Do you ever have one of those painful, poignant, lost in the moment kind of days? Tak is sleeping on my lap as I type this and even though I only want two kids, I'm so sad that his baby days are over. He's a hefty 11 kgs and his hair is starting to get fuller. He's developed a sense of humor and imitates other people, especially when they fart. He's also developed a sense of rage and has been known to whack people in the face when things aren't going his way.

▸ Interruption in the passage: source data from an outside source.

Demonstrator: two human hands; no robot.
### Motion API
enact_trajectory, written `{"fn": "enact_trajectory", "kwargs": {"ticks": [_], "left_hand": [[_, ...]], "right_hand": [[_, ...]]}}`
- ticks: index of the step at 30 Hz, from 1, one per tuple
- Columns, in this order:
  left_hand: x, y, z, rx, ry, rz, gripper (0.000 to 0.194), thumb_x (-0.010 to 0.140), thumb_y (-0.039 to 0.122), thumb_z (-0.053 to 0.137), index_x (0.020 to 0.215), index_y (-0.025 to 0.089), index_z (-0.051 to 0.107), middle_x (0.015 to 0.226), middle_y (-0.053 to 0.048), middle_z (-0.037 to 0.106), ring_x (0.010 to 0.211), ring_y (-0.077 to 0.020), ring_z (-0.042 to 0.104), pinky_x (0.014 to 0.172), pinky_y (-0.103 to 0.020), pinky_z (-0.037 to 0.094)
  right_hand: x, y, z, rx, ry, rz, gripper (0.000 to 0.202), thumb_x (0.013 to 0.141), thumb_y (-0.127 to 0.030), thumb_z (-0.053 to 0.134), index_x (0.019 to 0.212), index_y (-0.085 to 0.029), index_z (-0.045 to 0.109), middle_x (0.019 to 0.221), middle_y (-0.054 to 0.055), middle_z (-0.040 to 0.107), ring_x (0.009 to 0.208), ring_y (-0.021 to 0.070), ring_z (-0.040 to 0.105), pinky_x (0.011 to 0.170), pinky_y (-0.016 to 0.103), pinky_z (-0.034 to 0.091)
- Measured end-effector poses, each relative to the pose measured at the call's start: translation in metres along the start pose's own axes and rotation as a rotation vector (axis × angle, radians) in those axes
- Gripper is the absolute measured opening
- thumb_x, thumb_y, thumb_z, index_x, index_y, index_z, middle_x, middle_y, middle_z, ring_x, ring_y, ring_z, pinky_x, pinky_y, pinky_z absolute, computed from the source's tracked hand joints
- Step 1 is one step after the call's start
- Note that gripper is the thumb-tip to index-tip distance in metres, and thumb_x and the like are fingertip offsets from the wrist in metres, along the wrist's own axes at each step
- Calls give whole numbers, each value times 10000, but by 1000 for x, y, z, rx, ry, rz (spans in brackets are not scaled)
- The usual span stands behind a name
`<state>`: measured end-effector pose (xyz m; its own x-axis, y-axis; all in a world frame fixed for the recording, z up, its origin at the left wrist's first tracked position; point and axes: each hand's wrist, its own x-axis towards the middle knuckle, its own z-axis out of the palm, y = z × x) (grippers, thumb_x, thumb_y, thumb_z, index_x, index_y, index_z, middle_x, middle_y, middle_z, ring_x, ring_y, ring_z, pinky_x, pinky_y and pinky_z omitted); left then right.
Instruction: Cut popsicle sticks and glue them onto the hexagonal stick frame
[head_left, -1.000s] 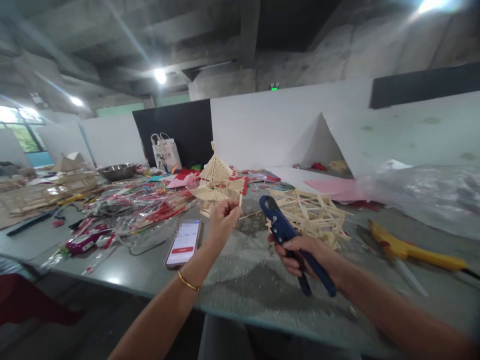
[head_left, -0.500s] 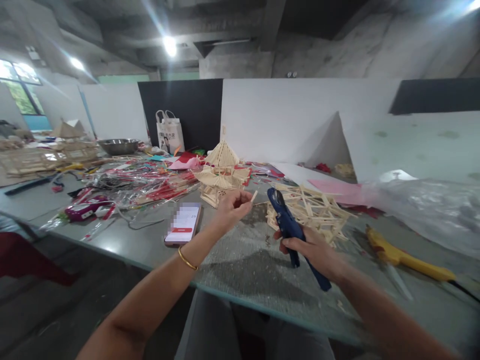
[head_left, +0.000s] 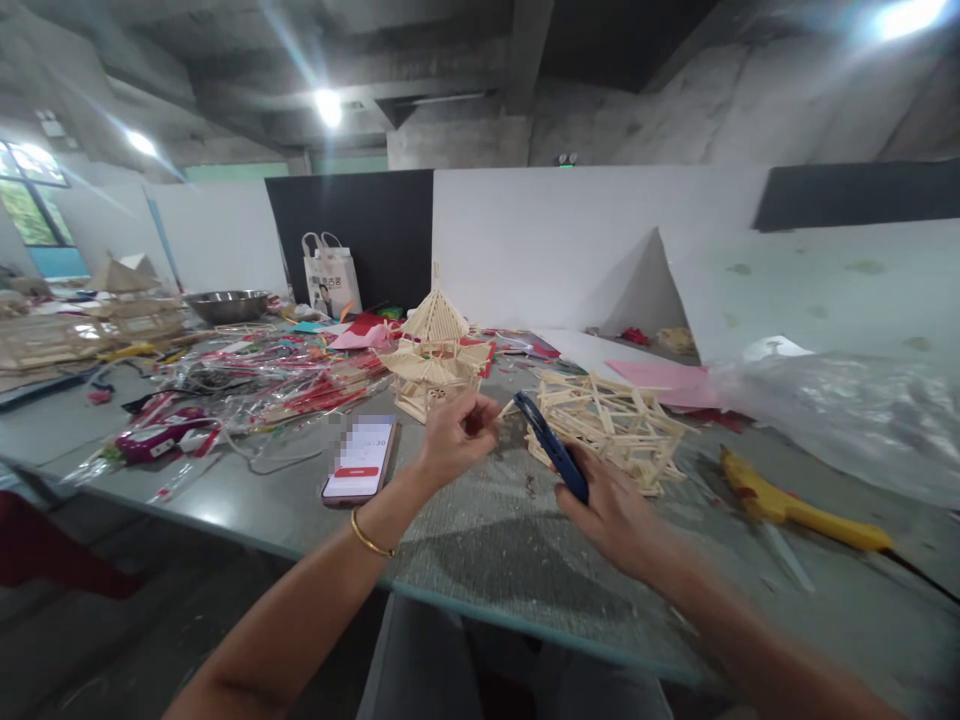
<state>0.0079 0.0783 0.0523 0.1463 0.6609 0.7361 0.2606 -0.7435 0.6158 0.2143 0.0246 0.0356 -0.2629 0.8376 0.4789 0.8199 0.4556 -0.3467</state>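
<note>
Between the fingertips of my left hand (head_left: pixel 459 437) is a short, pale wooden stick (head_left: pixel 507 409). My right hand (head_left: pixel 619 512) is wrapped round a dark blue hand cutter (head_left: pixel 553 445), whose jaw end reaches the stick's free end. Whether the jaws press on the stick I cannot make out. Behind my left hand stands a stick-built pagoda model (head_left: pixel 436 340) with a pointed roof. An open lattice frame of sticks (head_left: pixel 611 425) sits just beyond my right hand.
A phone (head_left: pixel 361 460) lies left of my left forearm. At the right rests a yellow glue gun (head_left: pixel 802 515), with crumpled clear plastic (head_left: pixel 847 420) behind it. Red sticks and wrappers (head_left: pixel 300 385) spread over the left side, near a metal bowl (head_left: pixel 227 306).
The cutter has swung round, its handles have drawn together, and its jaw end has moved left to the stick. My left hand stays near the same place, still pinching the stick.
</note>
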Motion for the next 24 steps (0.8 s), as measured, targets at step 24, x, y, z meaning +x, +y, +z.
{"fn": "enact_trajectory", "kwargs": {"ticks": [24], "left_hand": [[-3, -3, 6, 77, -24, 103, 67, 665, 121, 574, 664, 186, 560, 589, 26, 535, 529, -83, 446, 517, -203, 349]], "right_hand": [[-4, 5, 11, -38, 21, 40, 417, 780, -280, 448, 1157, -120, 527, 1035, 153, 658, 939, 276, 620, 835, 394, 448]]}}
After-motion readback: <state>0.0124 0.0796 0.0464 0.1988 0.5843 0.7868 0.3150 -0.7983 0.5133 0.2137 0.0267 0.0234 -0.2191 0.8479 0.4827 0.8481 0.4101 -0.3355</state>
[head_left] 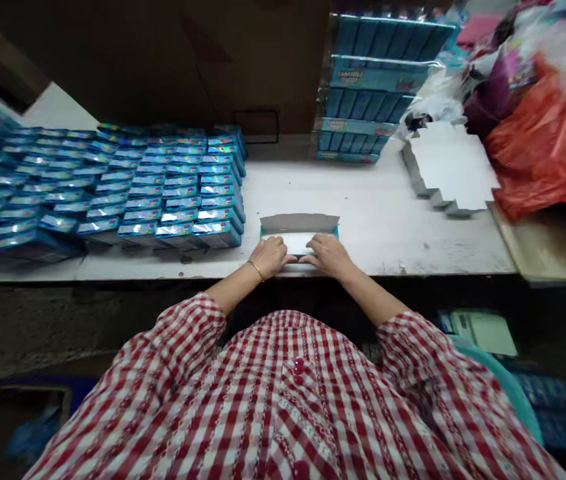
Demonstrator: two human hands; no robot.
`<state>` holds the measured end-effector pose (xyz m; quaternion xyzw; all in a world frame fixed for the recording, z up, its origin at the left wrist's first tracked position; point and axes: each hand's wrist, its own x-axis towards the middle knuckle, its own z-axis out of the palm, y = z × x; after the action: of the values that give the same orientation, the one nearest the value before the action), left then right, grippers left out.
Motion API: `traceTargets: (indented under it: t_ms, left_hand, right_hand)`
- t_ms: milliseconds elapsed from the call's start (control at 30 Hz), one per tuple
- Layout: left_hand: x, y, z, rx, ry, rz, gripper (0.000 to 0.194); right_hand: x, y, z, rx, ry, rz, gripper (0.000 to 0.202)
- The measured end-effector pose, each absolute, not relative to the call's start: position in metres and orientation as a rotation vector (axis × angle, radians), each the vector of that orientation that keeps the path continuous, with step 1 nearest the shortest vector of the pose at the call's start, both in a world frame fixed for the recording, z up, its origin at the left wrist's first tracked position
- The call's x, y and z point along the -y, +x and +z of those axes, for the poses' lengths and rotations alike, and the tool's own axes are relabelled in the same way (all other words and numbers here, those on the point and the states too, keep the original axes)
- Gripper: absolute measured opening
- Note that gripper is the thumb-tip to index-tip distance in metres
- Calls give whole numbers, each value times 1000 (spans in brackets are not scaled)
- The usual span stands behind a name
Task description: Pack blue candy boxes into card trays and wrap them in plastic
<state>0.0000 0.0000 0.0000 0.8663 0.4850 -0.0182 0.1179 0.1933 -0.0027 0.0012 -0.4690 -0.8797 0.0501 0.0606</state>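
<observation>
Open carton (295,243): near edge of surface (283,180); rear flap (300,223) raised, closure incomplete.
Left hand (269,256), right hand (330,255): thumbs and fingers pinching front wall.
Blue boxes (177,193): rowed outside carton.
White card stack (455,163): flat, unfolded.

Worktable (283,190): rows of small boxes (163,190) at left, open carton (300,223) near front edge, centre. Wrapped display packs (367,87) behind and right of carton; stack of carton blanks (455,167) farther right, plastic bags (547,147) beyond.
</observation>
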Motion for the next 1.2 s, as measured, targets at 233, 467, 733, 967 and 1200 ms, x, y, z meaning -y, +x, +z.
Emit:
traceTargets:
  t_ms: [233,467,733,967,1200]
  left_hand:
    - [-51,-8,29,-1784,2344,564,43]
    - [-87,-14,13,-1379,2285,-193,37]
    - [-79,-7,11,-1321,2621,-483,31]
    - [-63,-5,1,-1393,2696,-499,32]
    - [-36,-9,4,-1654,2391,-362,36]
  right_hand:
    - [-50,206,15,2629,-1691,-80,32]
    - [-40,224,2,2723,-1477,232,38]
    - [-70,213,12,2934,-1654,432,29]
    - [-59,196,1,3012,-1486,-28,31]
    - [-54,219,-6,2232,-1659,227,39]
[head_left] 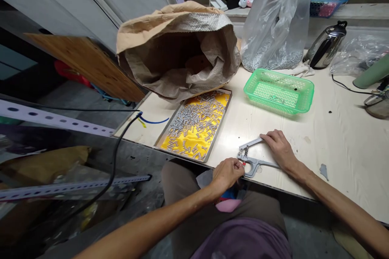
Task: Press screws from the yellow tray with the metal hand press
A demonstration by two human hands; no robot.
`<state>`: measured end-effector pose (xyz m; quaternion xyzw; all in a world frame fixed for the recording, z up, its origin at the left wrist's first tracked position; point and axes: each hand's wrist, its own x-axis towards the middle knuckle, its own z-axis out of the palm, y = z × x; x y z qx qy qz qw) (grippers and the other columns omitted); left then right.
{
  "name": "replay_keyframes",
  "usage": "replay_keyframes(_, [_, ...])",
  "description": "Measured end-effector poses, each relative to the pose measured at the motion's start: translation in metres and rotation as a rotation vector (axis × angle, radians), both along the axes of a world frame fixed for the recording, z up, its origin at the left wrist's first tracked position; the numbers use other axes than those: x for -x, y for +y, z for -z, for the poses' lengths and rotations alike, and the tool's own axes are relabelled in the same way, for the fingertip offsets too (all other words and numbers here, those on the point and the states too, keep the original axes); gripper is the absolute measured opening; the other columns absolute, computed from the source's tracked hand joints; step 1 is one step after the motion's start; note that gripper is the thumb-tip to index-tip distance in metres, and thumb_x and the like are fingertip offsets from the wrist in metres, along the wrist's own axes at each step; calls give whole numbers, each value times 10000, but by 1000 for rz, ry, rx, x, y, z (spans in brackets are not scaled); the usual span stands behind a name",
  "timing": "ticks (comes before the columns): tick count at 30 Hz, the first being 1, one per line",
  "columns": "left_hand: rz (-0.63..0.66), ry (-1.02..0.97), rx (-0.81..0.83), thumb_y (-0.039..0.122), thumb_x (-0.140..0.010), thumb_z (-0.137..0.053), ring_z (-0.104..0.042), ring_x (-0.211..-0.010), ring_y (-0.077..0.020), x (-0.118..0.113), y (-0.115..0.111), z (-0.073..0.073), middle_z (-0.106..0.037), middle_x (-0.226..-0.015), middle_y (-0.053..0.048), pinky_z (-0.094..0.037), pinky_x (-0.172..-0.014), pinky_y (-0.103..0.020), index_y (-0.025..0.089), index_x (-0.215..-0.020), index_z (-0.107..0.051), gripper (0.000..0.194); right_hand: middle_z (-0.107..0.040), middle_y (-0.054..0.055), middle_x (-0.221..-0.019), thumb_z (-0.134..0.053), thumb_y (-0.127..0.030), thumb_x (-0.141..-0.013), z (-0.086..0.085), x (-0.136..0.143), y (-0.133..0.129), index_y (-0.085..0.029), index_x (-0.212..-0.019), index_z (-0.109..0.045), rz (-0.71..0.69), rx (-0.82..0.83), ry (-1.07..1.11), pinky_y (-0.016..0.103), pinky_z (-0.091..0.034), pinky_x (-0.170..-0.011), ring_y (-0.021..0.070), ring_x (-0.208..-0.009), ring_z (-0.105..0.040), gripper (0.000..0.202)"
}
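Gripping tool (255, 162) at near edge of table (343, 137) with right hand (281, 151), fingers bent and clamped on it at upper handle (253, 143). Pinching at red bit (244, 164) on same tool with left hand (228, 173), fingertips together, though cannot tell whether on any small part. Noted to the left: tray (219, 126) strewn with metal pins (194, 115), below mouth of sack (176, 83); noted beyond: green basket (278, 109), near bag (273, 28) and kettle (326, 46).
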<state>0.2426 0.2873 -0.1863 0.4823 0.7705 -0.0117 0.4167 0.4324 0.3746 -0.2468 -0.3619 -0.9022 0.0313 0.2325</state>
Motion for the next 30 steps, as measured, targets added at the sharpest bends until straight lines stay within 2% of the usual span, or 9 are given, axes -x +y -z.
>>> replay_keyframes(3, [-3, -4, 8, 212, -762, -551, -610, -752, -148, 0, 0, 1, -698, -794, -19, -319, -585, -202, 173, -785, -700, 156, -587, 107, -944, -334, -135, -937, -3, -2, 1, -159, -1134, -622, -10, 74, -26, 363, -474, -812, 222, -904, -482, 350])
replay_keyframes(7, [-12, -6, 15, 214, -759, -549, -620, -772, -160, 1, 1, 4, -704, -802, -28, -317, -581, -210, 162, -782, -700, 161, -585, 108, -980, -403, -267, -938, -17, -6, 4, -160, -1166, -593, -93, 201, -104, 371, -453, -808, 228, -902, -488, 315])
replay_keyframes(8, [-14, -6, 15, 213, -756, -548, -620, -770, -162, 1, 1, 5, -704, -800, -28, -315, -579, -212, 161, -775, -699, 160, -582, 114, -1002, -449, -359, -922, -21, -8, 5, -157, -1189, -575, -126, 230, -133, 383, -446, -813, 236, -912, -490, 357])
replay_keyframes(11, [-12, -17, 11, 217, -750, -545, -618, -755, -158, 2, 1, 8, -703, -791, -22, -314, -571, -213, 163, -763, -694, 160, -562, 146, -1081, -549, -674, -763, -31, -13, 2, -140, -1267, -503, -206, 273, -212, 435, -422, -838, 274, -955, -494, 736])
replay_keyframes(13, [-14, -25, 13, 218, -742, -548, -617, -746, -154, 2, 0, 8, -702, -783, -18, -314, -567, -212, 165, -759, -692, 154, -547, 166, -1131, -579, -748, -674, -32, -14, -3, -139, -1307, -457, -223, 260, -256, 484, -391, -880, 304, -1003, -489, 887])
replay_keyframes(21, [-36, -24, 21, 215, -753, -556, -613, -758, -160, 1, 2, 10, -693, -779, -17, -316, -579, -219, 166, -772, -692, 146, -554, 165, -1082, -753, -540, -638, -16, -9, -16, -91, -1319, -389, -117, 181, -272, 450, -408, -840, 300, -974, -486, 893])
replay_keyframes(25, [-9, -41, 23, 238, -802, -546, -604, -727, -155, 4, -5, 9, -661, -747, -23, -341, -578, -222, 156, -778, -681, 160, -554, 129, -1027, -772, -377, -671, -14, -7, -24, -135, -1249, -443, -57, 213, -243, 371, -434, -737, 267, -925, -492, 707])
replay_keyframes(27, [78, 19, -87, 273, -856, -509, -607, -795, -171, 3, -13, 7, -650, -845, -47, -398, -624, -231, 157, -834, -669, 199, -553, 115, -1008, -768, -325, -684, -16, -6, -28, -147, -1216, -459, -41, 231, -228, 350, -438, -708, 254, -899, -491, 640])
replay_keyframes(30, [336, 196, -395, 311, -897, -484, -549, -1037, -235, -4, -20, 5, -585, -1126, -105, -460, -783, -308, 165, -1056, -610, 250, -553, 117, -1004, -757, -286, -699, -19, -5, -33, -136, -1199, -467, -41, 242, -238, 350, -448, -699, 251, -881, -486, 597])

Does everyone have this sense of regret when it comes to their last child? With Kai, I couldn't wait to send him to preschool and for him to be more independent. Even now, I get impatient with him when he says he can't do something that I know he can. He has the power to push my buttons and get me so angry. With Tak, I'm more patient. He's still my baby and I have a hard time getting angry with him when he pulls stunts that I know are age appropriate.
Everything they say about birth order is probably true. Poor Kai bears the brunt of my parenting mistakes. Whereas Tak gets way more freedom than Kai ever did at that age. And lately, I've been a pretty awful parent. I've been caught up in my own frustration over our new lifestyle that I've forgotten how tough it is to be four. I don't want to give Kai any sympathy over his petty frustrations when I have a plate full of bigger ones. Sigh.......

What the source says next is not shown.